The Association of Poultry Processors and Poultry Trade in the EU (AVEC) has reacted with deep concern to European Commission President Ursula von der Leyen’s announcement that the EU-Mercosur trade agreement could be provisionally applied before the European Parliament has given its consent.
AVEC said it strongly opposes provisional application in this case, warning that moving ahead of Parliament’s vote would undermine democratic scrutiny and upset the institutional balance set out in the EU Treaties. The association stressed that the European Parliament is the EU’s directly elected representative body and that implementing a far-reaching trade agreement affecting agriculture, food systems and rural jobs before Parliament has had its say would, in spirit, deny democratic accountability.
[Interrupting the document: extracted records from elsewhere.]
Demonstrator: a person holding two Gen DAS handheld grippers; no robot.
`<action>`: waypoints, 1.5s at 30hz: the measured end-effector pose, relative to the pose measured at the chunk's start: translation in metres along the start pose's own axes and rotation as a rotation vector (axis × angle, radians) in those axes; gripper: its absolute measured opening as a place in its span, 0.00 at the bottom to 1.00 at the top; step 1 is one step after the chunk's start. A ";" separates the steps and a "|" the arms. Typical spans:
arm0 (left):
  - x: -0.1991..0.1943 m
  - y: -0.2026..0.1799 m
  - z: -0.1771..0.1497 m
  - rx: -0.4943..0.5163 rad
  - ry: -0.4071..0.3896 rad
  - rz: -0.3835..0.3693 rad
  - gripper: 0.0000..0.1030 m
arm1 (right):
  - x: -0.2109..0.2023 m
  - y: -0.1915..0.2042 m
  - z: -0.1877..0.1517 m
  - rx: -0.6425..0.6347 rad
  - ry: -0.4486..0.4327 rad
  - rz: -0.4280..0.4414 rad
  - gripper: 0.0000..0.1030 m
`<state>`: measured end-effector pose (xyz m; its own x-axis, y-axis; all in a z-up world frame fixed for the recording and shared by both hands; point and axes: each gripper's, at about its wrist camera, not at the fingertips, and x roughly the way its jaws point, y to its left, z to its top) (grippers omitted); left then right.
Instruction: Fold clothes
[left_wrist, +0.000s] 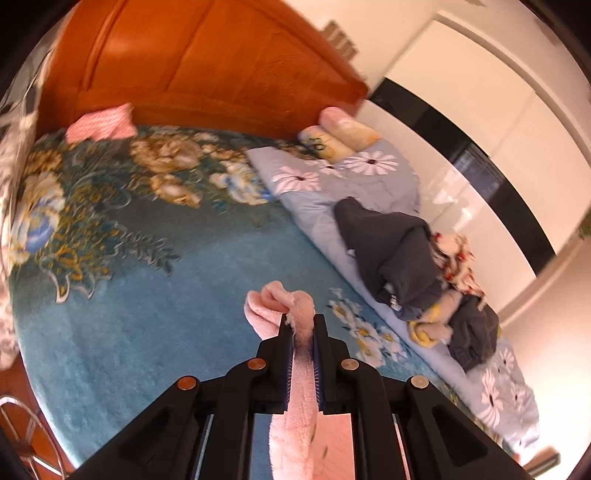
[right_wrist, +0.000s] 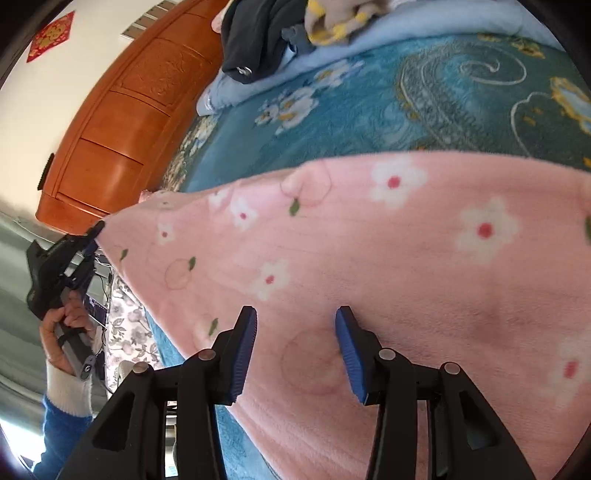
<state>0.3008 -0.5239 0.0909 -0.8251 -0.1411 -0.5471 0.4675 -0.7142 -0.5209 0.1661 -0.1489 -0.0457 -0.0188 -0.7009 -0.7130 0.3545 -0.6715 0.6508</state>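
Over the bed (left_wrist: 147, 295), left gripper (left_wrist: 303, 321) clamping pink garment (right_wrist: 369, 258), right gripper (right_wrist: 295, 314) agape

Orange wooden headboard (left_wrist: 207, 62) behind bed. Blue floral blanket (left_wrist: 147, 280) covers mattress. Light-blue daisy quilt (left_wrist: 354, 184) lies folded along far edge; rolled pillows (left_wrist: 343, 133) at its head. Red paper decoration (right_wrist: 50, 36) on white wall.

Layout relative to the bed blanket (left_wrist: 155, 258).
The headboard (left_wrist: 207, 62) stands behind it; a folded quilt (left_wrist: 332, 184) lies along its right edge, bearing a clothes pile (left_wrist: 413, 258); rolled towels (left_wrist: 343, 133) lie at the quilt's headboard end; a fleece garment (right_wrist: 369, 240) lies across the blanket's front.
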 end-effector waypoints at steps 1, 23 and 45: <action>-0.007 -0.015 -0.002 0.032 -0.006 -0.035 0.10 | -0.001 -0.003 -0.002 0.012 -0.004 0.011 0.44; 0.022 -0.183 -0.240 0.319 0.439 -0.362 0.10 | -0.123 -0.096 -0.040 0.297 -0.248 0.111 0.44; 0.000 -0.106 -0.213 0.171 0.405 -0.212 0.62 | -0.050 -0.066 -0.004 0.262 -0.118 0.190 0.58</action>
<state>0.3187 -0.3020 0.0067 -0.6908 0.2734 -0.6694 0.2160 -0.8055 -0.5519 0.1474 -0.0691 -0.0542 -0.0892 -0.8324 -0.5470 0.1100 -0.5540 0.8252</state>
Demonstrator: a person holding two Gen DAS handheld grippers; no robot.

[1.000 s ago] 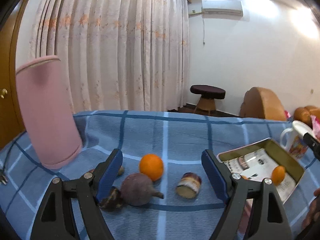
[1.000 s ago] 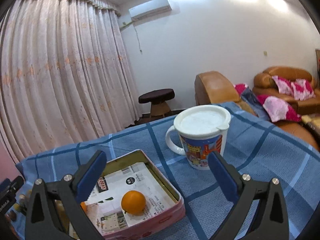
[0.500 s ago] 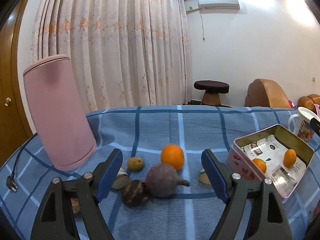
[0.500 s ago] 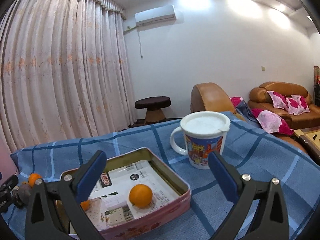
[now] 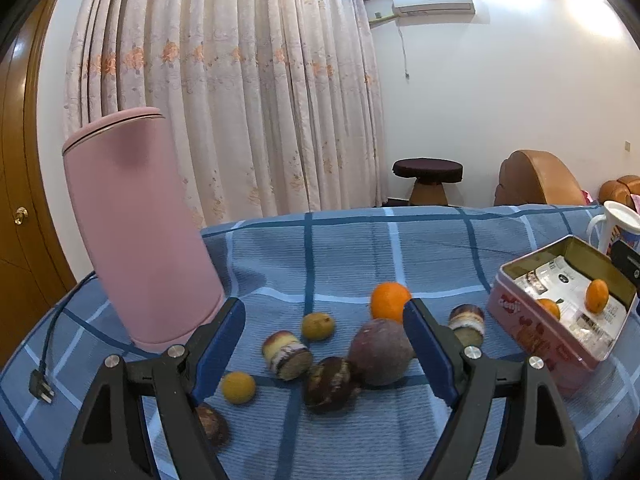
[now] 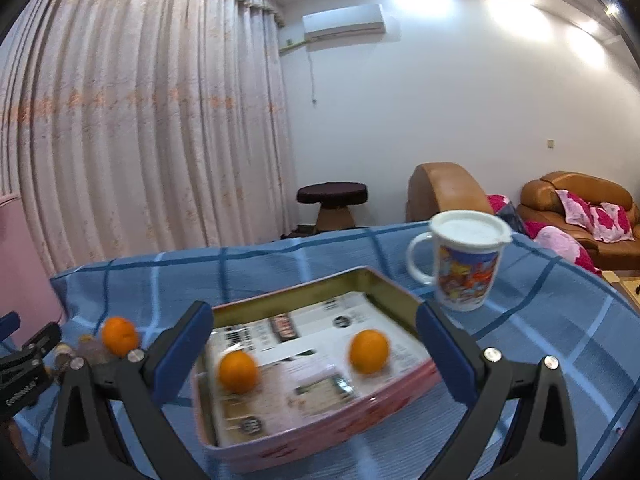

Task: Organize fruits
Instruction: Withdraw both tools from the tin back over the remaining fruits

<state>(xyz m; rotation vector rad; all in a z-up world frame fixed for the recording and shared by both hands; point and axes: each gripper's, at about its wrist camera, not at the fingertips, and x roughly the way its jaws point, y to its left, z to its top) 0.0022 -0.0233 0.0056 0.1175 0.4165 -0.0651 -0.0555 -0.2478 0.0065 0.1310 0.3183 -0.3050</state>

The organisation also highlighted that the European Parliament has formally decided to ask the Court of Justice of the EU to review the agreement’s conformity with the EU Treaties. In this context, AVEC argued that advancing any form of implementation, especially provisional application, would be politically and institutionally indefensible. It said that if the EU’s top court is being asked to assess the legal foundations of the deal, the responsible approach is to wait for the Court’s opinion before any implementation begins.
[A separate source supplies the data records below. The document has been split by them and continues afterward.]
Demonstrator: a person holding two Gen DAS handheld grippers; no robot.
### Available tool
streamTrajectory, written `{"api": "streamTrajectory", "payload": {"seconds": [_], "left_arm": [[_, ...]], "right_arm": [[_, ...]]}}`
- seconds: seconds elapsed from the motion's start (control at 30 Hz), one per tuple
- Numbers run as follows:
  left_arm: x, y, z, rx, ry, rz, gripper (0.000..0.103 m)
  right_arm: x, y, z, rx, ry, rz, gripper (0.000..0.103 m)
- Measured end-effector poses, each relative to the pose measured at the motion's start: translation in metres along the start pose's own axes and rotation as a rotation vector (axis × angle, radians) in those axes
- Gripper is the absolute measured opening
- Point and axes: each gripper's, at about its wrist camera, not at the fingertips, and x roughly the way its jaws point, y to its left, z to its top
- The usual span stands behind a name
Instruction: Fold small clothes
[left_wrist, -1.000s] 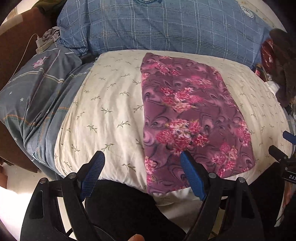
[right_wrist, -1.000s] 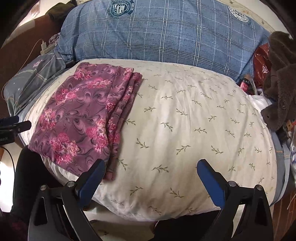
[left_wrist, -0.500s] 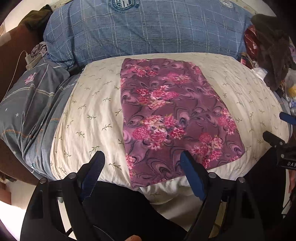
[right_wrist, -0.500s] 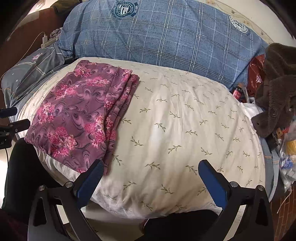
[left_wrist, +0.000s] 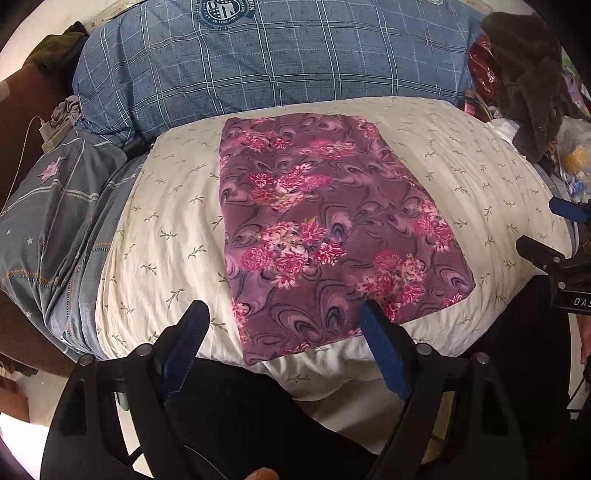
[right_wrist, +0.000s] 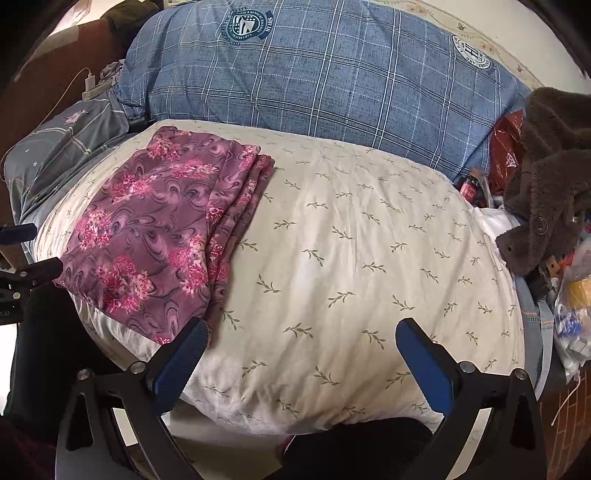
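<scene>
A purple garment with pink flowers lies folded flat into a long rectangle on a cream cushion with a leaf print. In the right wrist view the garment lies at the left of the cushion, its stacked folded edges facing right. My left gripper is open and empty, held just off the garment's near edge. My right gripper is open and empty over the cushion's near edge, to the right of the garment. Neither gripper touches the cloth.
A blue plaid pillow lies behind the cushion. A grey patterned pillow lies at the left with a charger and cable. A brown plush garment and cluttered bags sit at the right. Dark trouser legs fill the near foreground.
Both grippers have drawn back and risen a little from the cushion, so the garment sits further away and more centred in the left view. The garment has not moved. Both grippers stay open.
</scene>
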Motion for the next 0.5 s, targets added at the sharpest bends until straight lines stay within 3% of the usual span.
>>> {"api": "streamTrajectory", "payload": {"seconds": [0.1,0.4,0.5], "left_arm": [[0.001,-0.001,0.0,-0.003,0.007,-0.01,0.084],[0.001,-0.011,0.016,-0.034,0.041,-0.141,0.084],[-0.001,-0.017,0.02,-0.021,0.036,-0.138,0.084]], "right_arm": [[0.001,-0.001,-0.001,0.004,0.001,0.0,0.103],[0.005,-0.004,0.001,0.023,0.018,0.028,0.103],[0.004,-0.005,0.002,0.028,0.018,0.03,0.103]]}}
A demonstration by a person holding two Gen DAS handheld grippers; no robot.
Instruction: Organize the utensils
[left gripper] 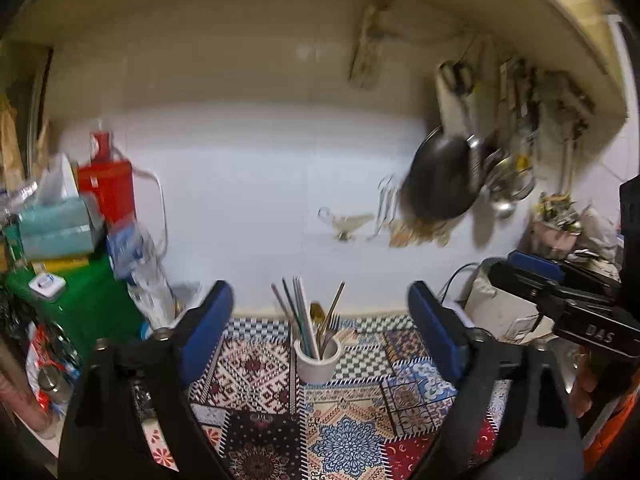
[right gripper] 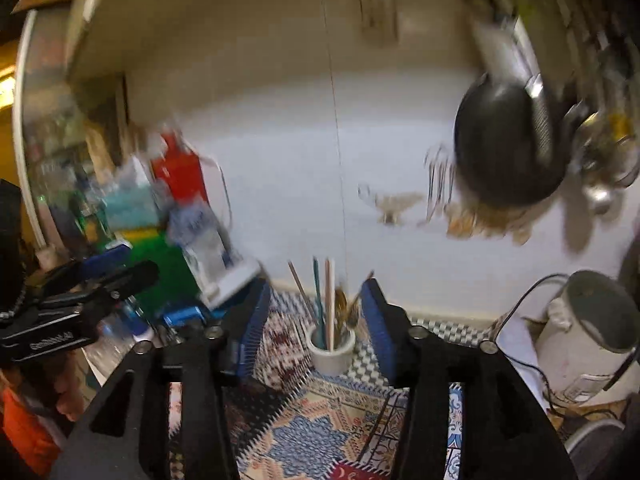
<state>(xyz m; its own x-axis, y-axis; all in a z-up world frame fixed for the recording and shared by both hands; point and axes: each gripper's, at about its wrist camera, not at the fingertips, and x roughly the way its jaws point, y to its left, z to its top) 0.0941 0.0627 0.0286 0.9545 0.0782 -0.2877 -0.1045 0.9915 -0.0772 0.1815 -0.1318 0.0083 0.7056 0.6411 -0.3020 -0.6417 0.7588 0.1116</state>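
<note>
The white cup (left gripper: pixel 317 362) is stood on the patterned mat (left gripper: pixel 348 436) covering the counter, near the white wall. Chopsticks, a fork and a spoon, the utensils (left gripper: pixel 316 320), are held upright inside it. The left claw (left gripper: pixel 320 316) and the right claw (right gripper: pixel 316 320) are both spread apart, nothing gripped between them.
</note>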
Concerns were further reinforced by reference to a recent European Commission audit on Brazil, published on 25 February 2026, which examined controls relating to residues and prohibited substances in animals and animal products. According to AVEC, the audit concluded that a critical recommendation designed to ensure that products from cattle treated with oestradiol are not exported to the EU had not been implemented as proposed. The measures in place were found not to be fully effective in excluding such meat from export to the EU, and the report also noted a significant deviation from earlier commitments, as well as the failure to communicate a key decision to the European Commission.
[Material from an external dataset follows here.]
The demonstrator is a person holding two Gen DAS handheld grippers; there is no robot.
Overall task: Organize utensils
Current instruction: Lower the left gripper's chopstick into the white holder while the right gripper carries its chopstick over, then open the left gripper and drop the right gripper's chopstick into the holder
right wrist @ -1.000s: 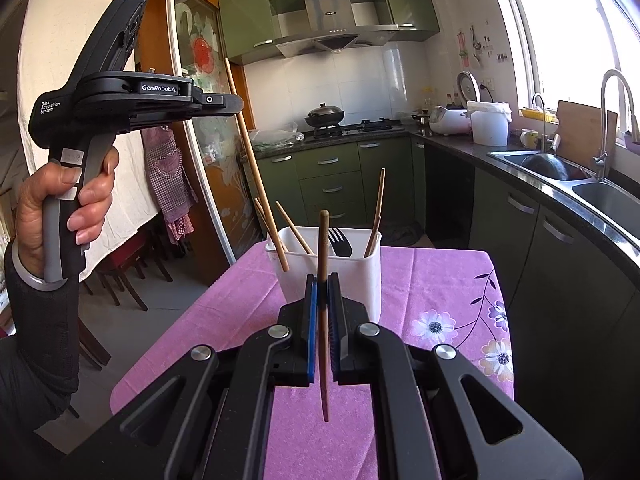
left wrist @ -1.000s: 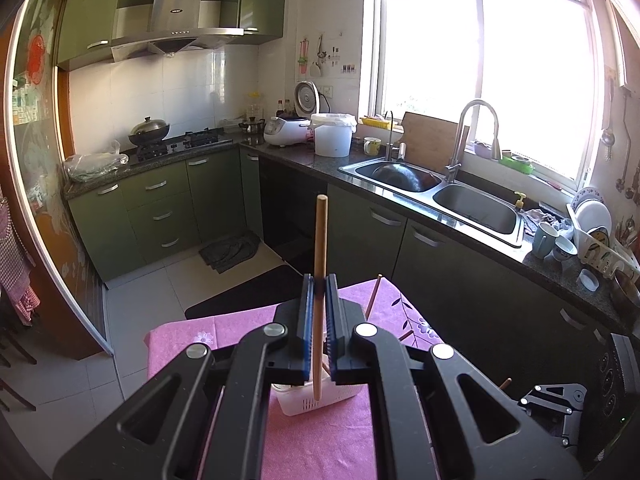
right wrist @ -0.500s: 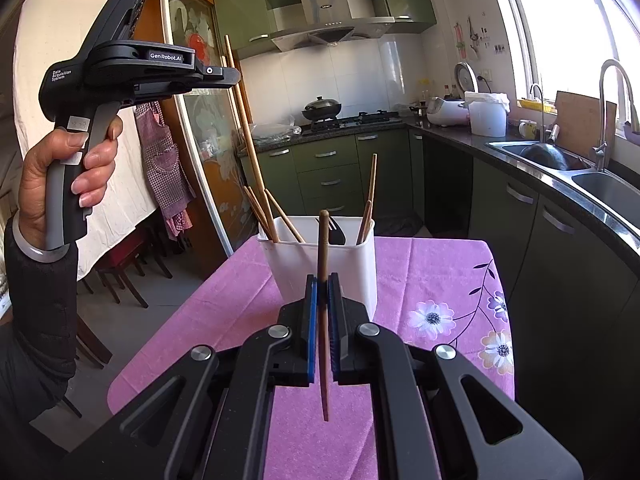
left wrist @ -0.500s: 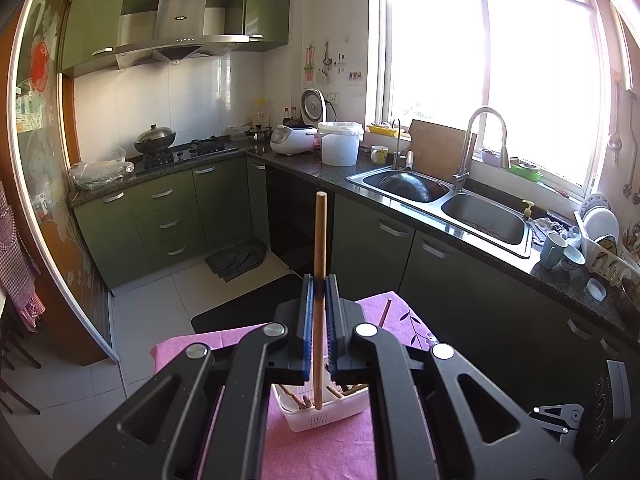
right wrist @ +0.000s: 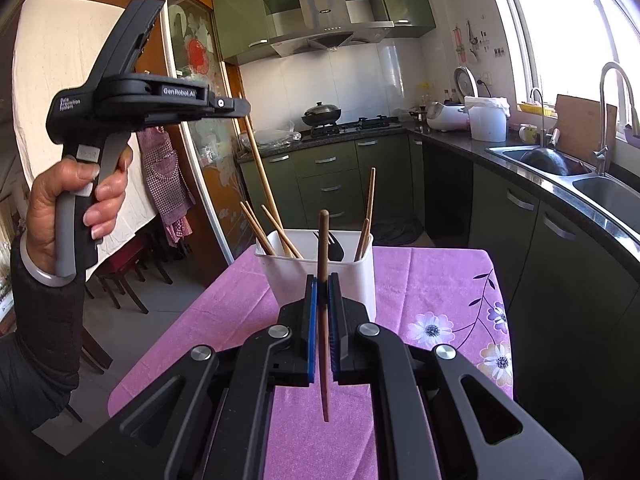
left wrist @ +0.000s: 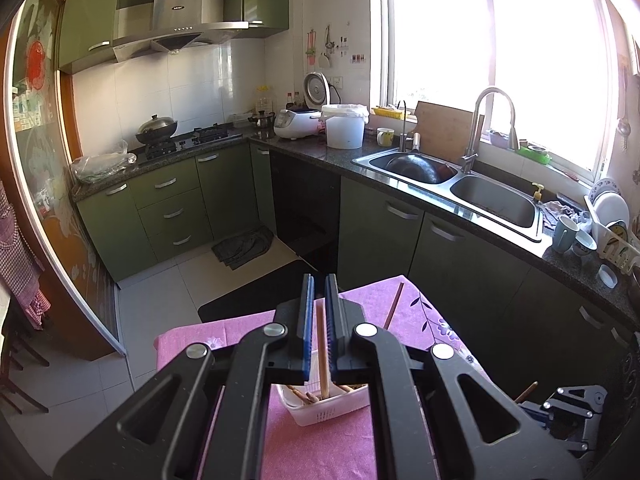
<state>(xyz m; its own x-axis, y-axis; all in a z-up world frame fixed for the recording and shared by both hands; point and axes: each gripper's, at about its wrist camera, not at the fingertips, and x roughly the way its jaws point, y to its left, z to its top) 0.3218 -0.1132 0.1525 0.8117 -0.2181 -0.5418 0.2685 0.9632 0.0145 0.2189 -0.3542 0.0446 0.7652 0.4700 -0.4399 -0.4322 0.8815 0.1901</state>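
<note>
The white tub (right wrist: 316, 270) stands on the pink tablecloth (right wrist: 424, 280), and everything here is told from it. Many wooden chopsticks (right wrist: 272, 228) and a black fork (right wrist: 334, 246) lean inside the tub. The left gripper (left wrist: 319, 322) hangs right above the tub, with its jaws a little apart. A light chopstick (left wrist: 322, 354) stands between them with its low end in the tub; a thin gap shows on each side of it. The right gripper (right wrist: 322, 312) sits just in front of the tub. Its jaws are pressed on a dark brown chopstick (right wrist: 323, 280), which stands upright, its top higher than the tub's rim.
</note>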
AVEC said this amounted to a clear warning, stating that before considering additional market access under the EU-Mercosur agreement, the EU must be fully confident, based on verifiable controls and enforcement, that exporters can meet EU requirements in practice and not only on paper.
The association called on the European Commission and Member States to halt any move toward provisional application of the agreement before the European Parliament has given its consent, to commit publicly that there will be no implementation of the deal until the Court of Justice has delivered its opinion, and to take full account of the Commission’s audit findings on Brazil to ensure EU production standards are fully demonstrable and enforceable before any additional access is granted.
AVEC concluded that Europe’s trade policy can only be credible if it is democratically legitimate and consistent with the EU’s standards and enforcement expectations, warning that provisional application must not be used to bypass Parliament’s role or to overlook evidence of ongoing compliance weaknesses.